Halfpint
Halfpint

Reputation: 4077

Qt: File not found: @rpath/CUDA.framework/Versions/A/CUDA for architecture x86_64

I'm having problems when trying to integrate Qt with CUDA. I am running on a 64Bit Mac with the 64Bit CUDA toolkit installed, however when I try to build my code the error ld: file not found: @rpath/CUDA.framework/Versions/A/CUDA for architecture x86_64 is thrown.

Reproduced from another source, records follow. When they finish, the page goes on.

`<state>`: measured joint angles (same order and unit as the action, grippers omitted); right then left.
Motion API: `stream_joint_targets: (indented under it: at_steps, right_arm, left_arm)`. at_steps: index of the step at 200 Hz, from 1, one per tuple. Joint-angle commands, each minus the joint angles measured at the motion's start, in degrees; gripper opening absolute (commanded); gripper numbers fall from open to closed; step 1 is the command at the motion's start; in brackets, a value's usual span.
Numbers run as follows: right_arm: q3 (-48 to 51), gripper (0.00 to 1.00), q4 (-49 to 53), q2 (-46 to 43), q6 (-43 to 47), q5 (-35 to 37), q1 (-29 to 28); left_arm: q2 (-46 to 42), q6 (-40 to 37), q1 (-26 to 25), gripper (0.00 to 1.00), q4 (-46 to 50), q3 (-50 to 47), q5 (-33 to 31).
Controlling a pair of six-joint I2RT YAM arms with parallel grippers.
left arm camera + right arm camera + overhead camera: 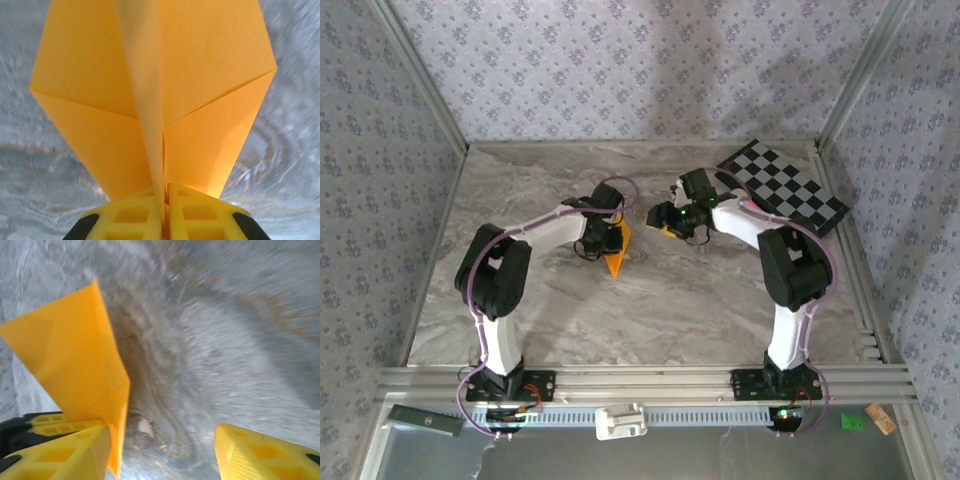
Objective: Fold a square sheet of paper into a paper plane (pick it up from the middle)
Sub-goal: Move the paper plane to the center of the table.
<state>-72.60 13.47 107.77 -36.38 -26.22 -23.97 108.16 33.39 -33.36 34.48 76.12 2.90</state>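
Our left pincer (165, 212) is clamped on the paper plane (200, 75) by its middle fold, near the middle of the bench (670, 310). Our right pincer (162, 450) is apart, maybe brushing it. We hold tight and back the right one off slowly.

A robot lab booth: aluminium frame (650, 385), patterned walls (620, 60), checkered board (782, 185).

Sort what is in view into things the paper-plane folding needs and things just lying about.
For the job:
- orange paper plane, partly folded, pinched at its centre crease by the shut left gripper
- right gripper, open, close beside the paper

Lying about:
- black-and-white checkered board, at the far right corner of the table
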Motion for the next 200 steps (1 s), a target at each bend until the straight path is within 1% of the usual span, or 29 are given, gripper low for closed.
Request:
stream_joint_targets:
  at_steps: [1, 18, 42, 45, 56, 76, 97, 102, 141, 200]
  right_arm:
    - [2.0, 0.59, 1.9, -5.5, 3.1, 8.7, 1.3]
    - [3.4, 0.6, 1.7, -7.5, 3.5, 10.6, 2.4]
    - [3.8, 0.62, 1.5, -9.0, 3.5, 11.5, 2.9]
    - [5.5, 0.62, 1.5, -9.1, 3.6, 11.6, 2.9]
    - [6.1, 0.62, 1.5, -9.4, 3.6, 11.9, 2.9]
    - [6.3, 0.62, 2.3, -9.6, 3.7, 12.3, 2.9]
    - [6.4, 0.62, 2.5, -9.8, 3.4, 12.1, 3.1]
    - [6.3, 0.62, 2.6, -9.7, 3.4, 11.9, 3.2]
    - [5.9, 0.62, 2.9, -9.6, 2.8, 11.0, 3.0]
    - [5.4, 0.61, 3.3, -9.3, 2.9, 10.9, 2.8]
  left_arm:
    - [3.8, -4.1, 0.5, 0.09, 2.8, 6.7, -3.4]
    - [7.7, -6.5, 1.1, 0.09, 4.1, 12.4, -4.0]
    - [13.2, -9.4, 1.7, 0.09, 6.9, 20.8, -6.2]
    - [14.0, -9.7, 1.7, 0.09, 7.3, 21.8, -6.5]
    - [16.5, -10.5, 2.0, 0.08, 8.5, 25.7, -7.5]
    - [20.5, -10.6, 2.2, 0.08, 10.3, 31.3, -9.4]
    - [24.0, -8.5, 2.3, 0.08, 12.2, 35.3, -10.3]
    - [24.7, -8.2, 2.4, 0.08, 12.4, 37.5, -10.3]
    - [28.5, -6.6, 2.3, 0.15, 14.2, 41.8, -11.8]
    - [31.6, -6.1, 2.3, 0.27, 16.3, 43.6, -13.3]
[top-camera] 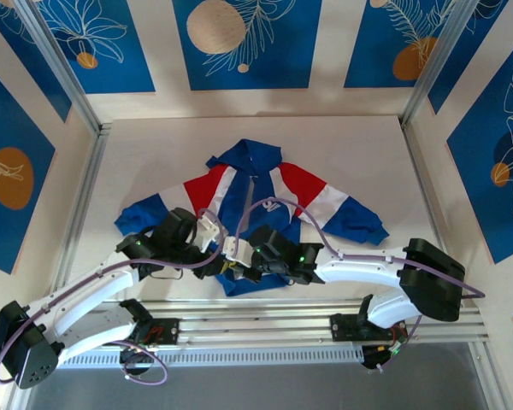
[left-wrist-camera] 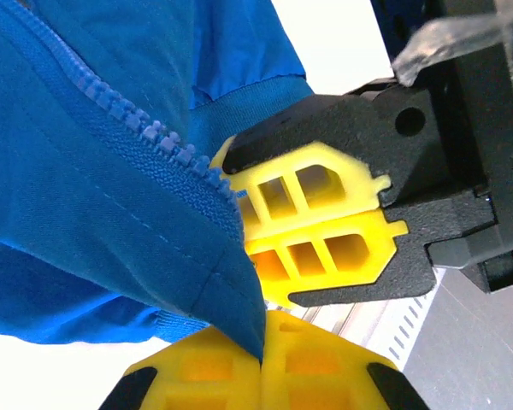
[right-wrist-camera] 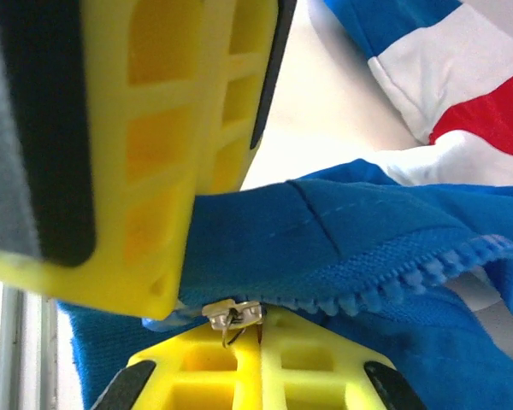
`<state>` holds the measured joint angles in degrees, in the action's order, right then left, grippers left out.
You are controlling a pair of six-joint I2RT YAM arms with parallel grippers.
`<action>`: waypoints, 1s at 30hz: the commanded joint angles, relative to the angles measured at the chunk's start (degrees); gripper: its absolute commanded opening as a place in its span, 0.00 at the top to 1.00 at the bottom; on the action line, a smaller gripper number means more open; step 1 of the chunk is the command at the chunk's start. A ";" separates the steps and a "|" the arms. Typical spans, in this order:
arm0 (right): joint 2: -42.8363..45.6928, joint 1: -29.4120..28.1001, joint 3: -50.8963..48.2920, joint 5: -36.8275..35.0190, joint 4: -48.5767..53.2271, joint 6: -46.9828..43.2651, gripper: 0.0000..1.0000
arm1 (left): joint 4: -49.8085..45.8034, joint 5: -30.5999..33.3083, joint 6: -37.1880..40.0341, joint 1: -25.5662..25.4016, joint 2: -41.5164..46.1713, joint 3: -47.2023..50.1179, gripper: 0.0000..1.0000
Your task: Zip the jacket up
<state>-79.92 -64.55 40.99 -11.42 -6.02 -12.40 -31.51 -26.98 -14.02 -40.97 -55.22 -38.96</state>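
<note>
Grippers are both clamped: left gripper (left-wrist-camera: 263, 363) on the hem (left-wrist-camera: 167, 286), right gripper (right-wrist-camera: 261, 354) on the zipper slider (right-wrist-camera: 232, 313) just beside it. The jacket (top-camera: 256, 192) lies spread mid-table, toward the near edge. Zip looks barely started, so nearly all of it's left.

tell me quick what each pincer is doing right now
left pincer: closed on the jacket hem
right pincer: closed, seemingly on the zip pull
</note>
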 commanded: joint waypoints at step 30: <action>1.94 2.46 4.28 -10.82 5.04 10.98 1.00 | 0.39 -2.02 -5.93 0.43 2.46 3.53 1.00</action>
<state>-77.80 -63.37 43.46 -17.78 -0.82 -2.76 -26.59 -25.30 -19.20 -40.71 -53.76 -36.82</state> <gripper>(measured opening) 0.064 0.057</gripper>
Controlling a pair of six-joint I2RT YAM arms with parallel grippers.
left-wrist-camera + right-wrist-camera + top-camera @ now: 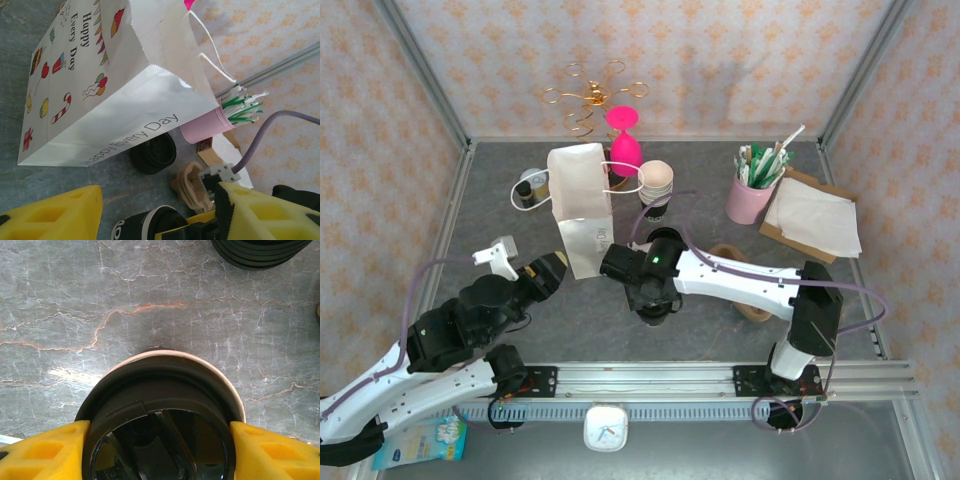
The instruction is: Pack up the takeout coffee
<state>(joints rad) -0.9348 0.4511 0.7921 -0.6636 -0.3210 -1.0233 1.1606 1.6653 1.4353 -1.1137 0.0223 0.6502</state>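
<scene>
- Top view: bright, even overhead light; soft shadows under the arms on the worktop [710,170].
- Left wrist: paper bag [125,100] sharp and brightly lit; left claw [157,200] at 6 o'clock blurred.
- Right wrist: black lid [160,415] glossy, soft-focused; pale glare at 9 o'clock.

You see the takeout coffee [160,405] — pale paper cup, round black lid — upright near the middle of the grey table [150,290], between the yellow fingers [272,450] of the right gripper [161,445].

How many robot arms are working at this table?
2. The left arm enters from lower left, its left tool open beside the white paper bag. The right arm enters from lower right, its right tool closed around the lidded cup.
</scene>
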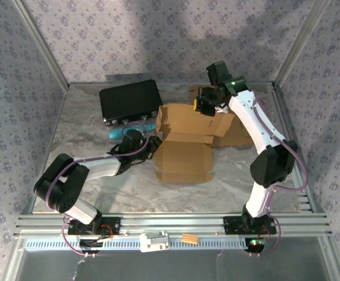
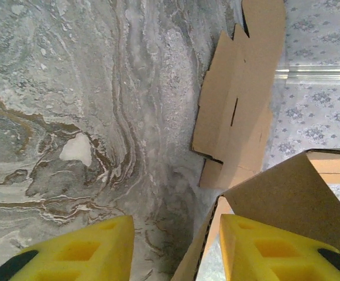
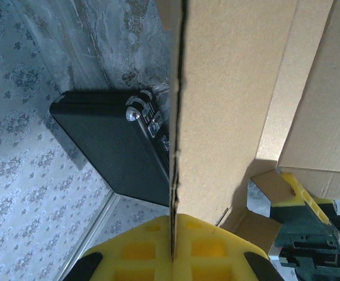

I have verified all my paths but the same error is consistently thrown. My .pro configuration code is as follows:

QT       += core gui
QT       += multimedia
QT       += multimediawidgets
QT       += concurrent

greaterThan(QT_MAJOR_VERSION, 4): QT += widgets

TARGET = WebcamFilter
TEMPLATE = app

SOURCES += main.cpp\
           mainwindow.cpp \
           camerafeed.cpp \

HEADERS  += mainwindow.h \
            camerafeed.h

FORMS    += mainwindow.ui

# CUDA Resources
CUDA_SOURCES += gaussian.cu
CUDA_DIR      = /usr/local/cuda
# Path to header and lib files
INCLUDEPATH  += $$CUDA_DIR/include
QMAKE_LIBDIR += $$CUDA_DIR/lib
# Libs used for source code
LIBS         += -lcudart -lcuda
# GPU Architecture
CUDA_ARCH     = sm_20
# Custom flags for nvcc
NVCCFLAGS     = --compiler-options -fno-strict-aliasing -use_fast_math --ptxas-options=-v
# Prepare extra compiler configuration
CUDA_INC      = $$join(INCLUDEPATH,' -I','-I',' ')
cuda.commands = $$CUDA_DIR/bin/nvcc -m64 -O3 -arch=$$CUDA_ARCH -c $$NVCCFLAGS \
                $$CUDA_INC $$LIBS  ${QMAKE_FILE_NAME} -o ${QMAKE_FILE_OUT} \
                2>&1 | sed -r \"s/\\(([0-9]+)\\)/:\\1/g\" 1>&2
cuda.dependency_type = TYPE_C
cuda.depend_command  = $$CUDA_DIR/bin/nvcc -O3 -M $$CUDA_INC $$NVCCFLAGS   ${QMAKE_FILE_NAME}

cuda.input = CUDA_SOURCES
cuda.output = ${OBJECTS_DIR}${QMAKE_FILE_BASE}_cuda.o
# Tell Qt that we want add more stuff to the Makefile
QMAKE_EXTRA_COMPILERS += cuda

Upvotes: 0

Views: 692

Answers (1)

Logan Barnes
Logan Barnes

Reputation: 179

I came across this problem a few months ago (plus some other issues after this was fixed) so I figured I'd just post a fully working QT/CUDA example now that I have it mostly figured out. I pulled most of the .pro file from a larger project for both Linux and Mac (CUDA stuff is in the gpu folder) but this bit of code has only been tested on OS X.

I'm currently using:

CUDA 7.0 driver V7.0.27
OS X Yosemite 10.10.3
QT 5.3.1

If you haven't updated recently make sure the CUDA deviceQuery and bandwidthTest samples are still working before trying this code.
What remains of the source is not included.